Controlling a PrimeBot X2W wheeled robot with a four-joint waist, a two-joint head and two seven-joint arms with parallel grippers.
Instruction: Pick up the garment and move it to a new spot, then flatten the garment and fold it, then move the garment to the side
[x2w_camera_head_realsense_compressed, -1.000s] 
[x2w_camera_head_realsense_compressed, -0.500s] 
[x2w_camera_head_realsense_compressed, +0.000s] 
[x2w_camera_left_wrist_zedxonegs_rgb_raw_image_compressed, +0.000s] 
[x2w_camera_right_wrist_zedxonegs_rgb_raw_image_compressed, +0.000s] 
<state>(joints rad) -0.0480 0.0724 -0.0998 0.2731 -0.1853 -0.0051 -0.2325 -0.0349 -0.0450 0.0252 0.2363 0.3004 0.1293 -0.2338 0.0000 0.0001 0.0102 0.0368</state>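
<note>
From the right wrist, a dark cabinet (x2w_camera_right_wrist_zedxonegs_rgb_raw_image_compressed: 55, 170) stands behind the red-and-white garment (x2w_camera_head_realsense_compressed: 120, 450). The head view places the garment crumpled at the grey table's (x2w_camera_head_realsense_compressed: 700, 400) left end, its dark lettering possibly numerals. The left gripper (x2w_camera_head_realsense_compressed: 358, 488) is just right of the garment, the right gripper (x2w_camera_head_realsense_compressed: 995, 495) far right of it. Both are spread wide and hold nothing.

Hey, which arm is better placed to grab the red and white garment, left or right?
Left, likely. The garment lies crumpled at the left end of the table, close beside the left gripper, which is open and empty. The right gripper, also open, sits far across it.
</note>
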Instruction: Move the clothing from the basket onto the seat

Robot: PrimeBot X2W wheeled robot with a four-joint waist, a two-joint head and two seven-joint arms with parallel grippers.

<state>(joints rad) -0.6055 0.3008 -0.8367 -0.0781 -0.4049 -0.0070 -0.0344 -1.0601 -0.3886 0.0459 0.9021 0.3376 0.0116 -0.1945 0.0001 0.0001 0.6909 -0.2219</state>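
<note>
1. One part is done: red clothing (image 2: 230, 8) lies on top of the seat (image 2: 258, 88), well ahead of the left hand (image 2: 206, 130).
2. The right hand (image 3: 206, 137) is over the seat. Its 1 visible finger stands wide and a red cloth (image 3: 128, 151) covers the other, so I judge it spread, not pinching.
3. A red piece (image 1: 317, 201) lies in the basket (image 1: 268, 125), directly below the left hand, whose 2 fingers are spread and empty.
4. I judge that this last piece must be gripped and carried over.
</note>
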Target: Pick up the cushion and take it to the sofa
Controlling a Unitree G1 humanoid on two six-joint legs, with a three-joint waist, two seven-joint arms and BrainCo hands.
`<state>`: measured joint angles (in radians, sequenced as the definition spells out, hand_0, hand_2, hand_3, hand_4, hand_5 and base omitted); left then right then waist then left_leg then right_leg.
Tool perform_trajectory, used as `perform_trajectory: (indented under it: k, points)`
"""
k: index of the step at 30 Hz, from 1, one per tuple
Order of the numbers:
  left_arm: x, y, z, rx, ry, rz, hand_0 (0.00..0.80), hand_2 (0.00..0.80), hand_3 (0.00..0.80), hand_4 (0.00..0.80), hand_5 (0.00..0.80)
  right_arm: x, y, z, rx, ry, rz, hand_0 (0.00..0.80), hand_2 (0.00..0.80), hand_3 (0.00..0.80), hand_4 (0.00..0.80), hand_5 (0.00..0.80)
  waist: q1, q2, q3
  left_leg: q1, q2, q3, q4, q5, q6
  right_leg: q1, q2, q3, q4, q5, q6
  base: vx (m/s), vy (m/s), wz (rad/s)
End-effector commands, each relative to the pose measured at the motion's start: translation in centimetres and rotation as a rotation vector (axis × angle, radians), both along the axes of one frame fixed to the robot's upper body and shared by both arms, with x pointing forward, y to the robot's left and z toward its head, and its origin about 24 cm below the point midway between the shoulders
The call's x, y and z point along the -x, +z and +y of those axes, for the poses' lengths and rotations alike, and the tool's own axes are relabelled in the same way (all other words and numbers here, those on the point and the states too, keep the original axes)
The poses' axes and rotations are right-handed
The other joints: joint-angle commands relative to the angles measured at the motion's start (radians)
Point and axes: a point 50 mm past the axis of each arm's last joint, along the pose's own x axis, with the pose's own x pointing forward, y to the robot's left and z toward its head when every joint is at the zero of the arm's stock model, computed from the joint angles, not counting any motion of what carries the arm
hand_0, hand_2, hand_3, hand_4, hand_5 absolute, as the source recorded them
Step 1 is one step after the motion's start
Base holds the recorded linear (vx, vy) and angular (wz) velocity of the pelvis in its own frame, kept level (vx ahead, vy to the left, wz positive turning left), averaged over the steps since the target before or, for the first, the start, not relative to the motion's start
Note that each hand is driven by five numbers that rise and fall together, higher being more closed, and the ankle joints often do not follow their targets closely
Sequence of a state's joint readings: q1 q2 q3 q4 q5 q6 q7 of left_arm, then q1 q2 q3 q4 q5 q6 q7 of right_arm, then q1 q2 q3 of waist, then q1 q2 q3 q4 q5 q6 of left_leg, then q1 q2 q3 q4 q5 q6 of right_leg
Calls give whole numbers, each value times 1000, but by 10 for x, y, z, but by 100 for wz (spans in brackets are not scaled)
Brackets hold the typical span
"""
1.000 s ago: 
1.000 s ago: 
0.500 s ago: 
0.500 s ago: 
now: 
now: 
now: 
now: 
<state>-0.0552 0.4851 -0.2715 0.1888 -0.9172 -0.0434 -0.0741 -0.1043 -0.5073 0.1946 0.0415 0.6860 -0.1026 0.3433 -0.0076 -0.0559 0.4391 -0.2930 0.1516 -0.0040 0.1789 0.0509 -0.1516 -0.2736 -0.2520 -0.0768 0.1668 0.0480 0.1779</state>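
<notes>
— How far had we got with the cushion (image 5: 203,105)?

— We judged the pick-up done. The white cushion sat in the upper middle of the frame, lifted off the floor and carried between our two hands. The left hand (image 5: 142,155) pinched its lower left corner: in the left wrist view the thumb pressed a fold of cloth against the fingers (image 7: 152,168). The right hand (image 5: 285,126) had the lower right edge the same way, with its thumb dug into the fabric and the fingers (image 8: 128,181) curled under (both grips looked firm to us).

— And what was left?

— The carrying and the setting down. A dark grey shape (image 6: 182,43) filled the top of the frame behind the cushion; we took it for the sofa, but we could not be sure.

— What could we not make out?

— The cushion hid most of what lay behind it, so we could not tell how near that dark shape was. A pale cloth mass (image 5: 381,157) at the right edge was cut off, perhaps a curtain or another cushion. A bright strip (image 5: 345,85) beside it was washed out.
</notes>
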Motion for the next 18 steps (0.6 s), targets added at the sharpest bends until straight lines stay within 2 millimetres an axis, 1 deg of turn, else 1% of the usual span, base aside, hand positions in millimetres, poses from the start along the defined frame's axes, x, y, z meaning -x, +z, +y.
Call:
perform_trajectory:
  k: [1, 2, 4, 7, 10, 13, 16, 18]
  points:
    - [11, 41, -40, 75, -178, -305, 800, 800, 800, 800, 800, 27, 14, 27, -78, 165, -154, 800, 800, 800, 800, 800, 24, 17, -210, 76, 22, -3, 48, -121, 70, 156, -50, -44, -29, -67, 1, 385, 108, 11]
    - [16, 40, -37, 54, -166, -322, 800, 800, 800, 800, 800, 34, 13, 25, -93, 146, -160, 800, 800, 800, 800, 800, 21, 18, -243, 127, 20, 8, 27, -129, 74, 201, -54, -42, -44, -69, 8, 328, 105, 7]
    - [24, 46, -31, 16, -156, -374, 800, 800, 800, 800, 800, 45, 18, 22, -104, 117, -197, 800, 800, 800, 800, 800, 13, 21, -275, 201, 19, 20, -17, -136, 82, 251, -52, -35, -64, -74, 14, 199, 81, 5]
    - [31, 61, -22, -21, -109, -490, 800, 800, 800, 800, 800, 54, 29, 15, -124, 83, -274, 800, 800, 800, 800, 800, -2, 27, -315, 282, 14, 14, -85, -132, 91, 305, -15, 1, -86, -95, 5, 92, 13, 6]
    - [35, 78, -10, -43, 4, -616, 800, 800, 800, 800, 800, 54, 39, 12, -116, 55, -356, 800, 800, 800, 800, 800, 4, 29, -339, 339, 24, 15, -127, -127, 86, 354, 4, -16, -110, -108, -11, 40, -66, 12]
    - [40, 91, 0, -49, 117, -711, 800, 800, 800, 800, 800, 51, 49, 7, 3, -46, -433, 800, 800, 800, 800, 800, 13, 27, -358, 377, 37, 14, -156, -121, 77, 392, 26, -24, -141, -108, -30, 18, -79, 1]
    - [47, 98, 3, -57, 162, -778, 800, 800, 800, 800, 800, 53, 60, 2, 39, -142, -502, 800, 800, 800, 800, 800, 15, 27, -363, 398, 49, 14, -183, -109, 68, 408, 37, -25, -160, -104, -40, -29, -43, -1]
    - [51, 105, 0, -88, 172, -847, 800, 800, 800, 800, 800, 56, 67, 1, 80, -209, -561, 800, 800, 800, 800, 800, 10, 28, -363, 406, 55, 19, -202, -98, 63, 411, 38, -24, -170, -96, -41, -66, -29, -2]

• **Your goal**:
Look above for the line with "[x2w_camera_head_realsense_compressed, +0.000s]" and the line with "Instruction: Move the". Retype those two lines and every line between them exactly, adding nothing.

• **Result below**:
[x2w_camera_head_realsense_compressed, +0.000s] 
[x2w_camera_left_wrist_zedxonegs_rgb_raw_image_compressed, +0.000s] 
[x2w_camera_right_wrist_zedxonegs_rgb_raw_image_compressed, +0.000s] 
<state>(joints rad) -0.0480 0.0724 -0.0998 0.2731 -0.1853 -0.0051 -0.2325 -0.0349 -0.0450 0.0252 0.2363 0.3004 0.1293 -0.2338 0.0000 0.0001 0.0102 0.0368</state>
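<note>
From the right wrist, a dark cabinet (x2w_camera_right_wrist_zedxonegs_rgb_raw_image_compressed: 55, 170) stands behind the red-and-white garment (x2w_camera_head_realsense_compressed: 120, 450). The head view places the garment crumpled at the grey table's (x2w_camera_head_realsense_compressed: 700, 400) left end, its dark lettering possibly numerals. The left gripper (x2w_camera_head_realsense_compressed: 358, 488) is just right of the garment, the right gripper (x2w_camera_head_realsense_compressed: 995, 495) far right of it. Both are spread wide and hold nothing.

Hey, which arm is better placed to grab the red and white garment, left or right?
Left, likely. The garment lies crumpled at the left end of the table, close beside the left gripper, which is open and empty. The right gripper, also open, sits far across it.
</note>
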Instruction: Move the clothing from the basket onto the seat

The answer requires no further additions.